In Poland, how you communicate trumps what you communicate – in social as well as economic life – which means that harmonious social relations have top priority. In order to establish the personal relations that are essential for success with Polish business partners, you should make sure that you inquire about their family, make small […]
Meetings are very popular in Poland, because they offer a chance for personal contact. However, the objectives of the meeting are often achieved only shortly before closing, under time pressure, because there is no strict structure. Instead, you jump from topic to topic and not all decisions are recorded in writing. Many internal meetings will also take place on an ad hoc basis, with the complete absence of an agenda. Postponements are normal, even at short notice.
Starting off with small talk
At the beginning of a Polish company meeting there will always be some small talk. Going straight to the point is a faux pas and shows disrespect. You will be asked how your trip was, if everything is fine with the accommodation, if you like the city, where you have just come from, and whether you have visited Poland before. All these questions are aimed at getting to know you a little better as a person. Take advantage of such a propitious moment and praise everything positive you have noticed. Your Polish business partners know only too well that you have in fact been stuck in traffic during rush hour or that the infrastructure leaves much to be desired. Your attempt to say a few words in Polish would also be highly valued. Accept the fact that your Polish partners will answer phone calls, send SMS or even short emails during the meeting.
The art of multi-tasking
In Poland there is a heavy emphasis on multitasking. Many Poles have only one mobile number and thus they are always available on their mobile not only for business, but also privately. As personal and professional lives mix together, Polish colleagues understand such interruptions. In formal meetings, it is also surprising that participants are not always present throughout. It is common behaviour to occasionally leave the room to deal briefly with another matter. It is also common, especially when discussing critical topics, to prefer private conversation, rather than discuss the matter during the meeting. The critical issue might jeopardize the positive atmosphere.

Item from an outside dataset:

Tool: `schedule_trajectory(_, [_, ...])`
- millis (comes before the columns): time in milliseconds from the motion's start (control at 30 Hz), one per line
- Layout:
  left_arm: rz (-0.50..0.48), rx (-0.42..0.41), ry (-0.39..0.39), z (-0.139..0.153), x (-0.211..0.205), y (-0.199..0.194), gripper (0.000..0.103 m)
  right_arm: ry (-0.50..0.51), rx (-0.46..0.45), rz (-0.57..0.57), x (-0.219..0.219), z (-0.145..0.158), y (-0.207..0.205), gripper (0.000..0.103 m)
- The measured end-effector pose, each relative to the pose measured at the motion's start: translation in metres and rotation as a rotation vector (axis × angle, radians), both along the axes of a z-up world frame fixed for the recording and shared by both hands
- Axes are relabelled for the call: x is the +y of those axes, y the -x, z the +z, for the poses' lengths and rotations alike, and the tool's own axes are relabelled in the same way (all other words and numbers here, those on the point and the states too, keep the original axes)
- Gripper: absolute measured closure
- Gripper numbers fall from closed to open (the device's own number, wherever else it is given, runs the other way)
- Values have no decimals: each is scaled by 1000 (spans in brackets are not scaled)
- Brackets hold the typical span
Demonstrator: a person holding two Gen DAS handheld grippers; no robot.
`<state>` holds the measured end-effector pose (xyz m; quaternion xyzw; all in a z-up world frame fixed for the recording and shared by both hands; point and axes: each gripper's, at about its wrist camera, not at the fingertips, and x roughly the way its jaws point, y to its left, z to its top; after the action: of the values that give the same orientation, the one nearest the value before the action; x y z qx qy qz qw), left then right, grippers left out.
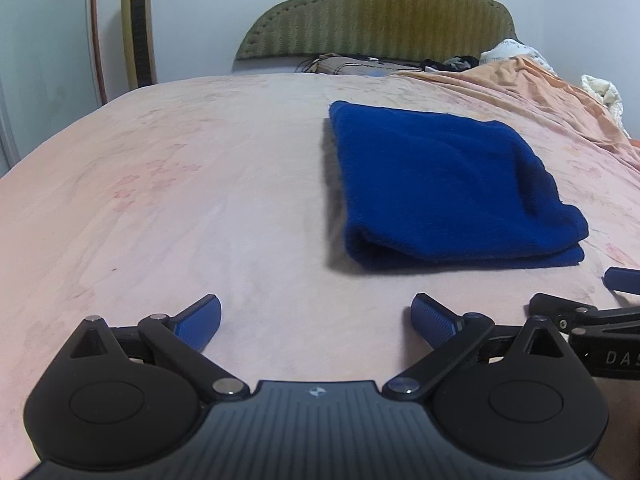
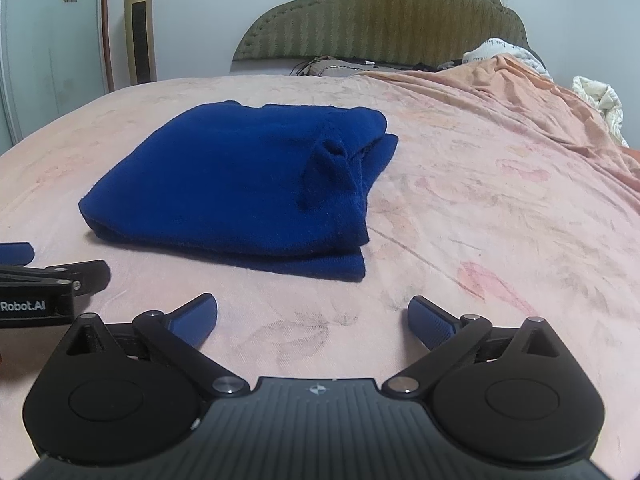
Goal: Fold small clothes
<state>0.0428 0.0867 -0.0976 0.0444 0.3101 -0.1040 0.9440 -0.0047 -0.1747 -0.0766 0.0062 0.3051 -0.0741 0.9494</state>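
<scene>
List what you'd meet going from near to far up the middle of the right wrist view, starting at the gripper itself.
Right gripper, jaws open with nothing between them → bare pink bedsheet → folded blue garment → more pink sheet → pillow at the head of the bed → olive padded headboard → white wall.

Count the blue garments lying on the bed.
1. A folded blue garment lies on the pink bedsheet, just ahead of both open tongs. Dark items near the headboard are too unclear to count.
</scene>
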Motion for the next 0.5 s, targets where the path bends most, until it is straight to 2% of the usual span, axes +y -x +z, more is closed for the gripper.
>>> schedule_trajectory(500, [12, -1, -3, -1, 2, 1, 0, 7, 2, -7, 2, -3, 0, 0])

Follow-up after a meeting is particularly important. It is expected that you will regularly ask about the state of things in not only a formal manner, but in way that you show interest in the implementation of decisions in a more informal context too. This way, you demonstrate to your business partners that you attach great value to the results.
Agenda and minutes
In most Polish company meetings there is little linear attendance to the agenda. This does not necessarily mean that not all the points are discussed. Instead, the order of items is changed frequently, and you will find yourself jumping back and forth between individual threads. The agenda is part of the official information channel and its importance must not be overestimated. Informal exchange is just as important as official meetings and related documents in Poland and it is crucial to be able to discern the relevant information. A multitude of mosaic pieces fit together to give you a better picture of the situation.
It is the same with the minutes. Even when they are actually written during the meeting, they will not be given as much attention as it would be the case in other countries. “Paper is patient”, but oral communication is binding, because it requires trust and a good relationship. Just as you do, your Polish partners pursue very specific goals in meetings, but they will enter into businesses and projects only if there is an interpersonal relationship and the business relationship is working well. For this reason it is advisable not to insist on long minutes, but rather to produce memos. You can also expect these from your partner: short and to the point. If you send your notes via e-mail, they should be accompanied by a polite letter.
In Polish presentations facts and figures are firmly in the foreground, while anecdotes and icebreakers, as is customary in the English-speaking world, especially the US, tend to be received rather negatively in Poland. In order to maintain a good atmosphere, remember the golden rule discussed above: HOW something is said is far more important than WHAT is being communicated. The content of the presentation should therefore be consistent not only on the factual level, but also on the relationship level.
A successful start to your presentation, which should also win you a little credit, might include, for example, welcoming your audience in Polish or managing to correctly pronounce the names and titles of your partners. Hierarchies play a significant role in Poland. It is important to know who exactly in the group has decision-making authority and who is in charge of organizational matters. Consider this information when greeting your audience.
Since the spoken word prevails over the written, always avoid overloading your presentation slides with too much information. At the same time though, be aware that in Poland presentations generally make use of more visual material. Allow questions during your presentation, which will also help you get a feel for what issues should be discussed in more detail. Remember though, it may only be after the presentation, in an informal context,that you will be asked about different aspects of your presentation. Allow enough time for this.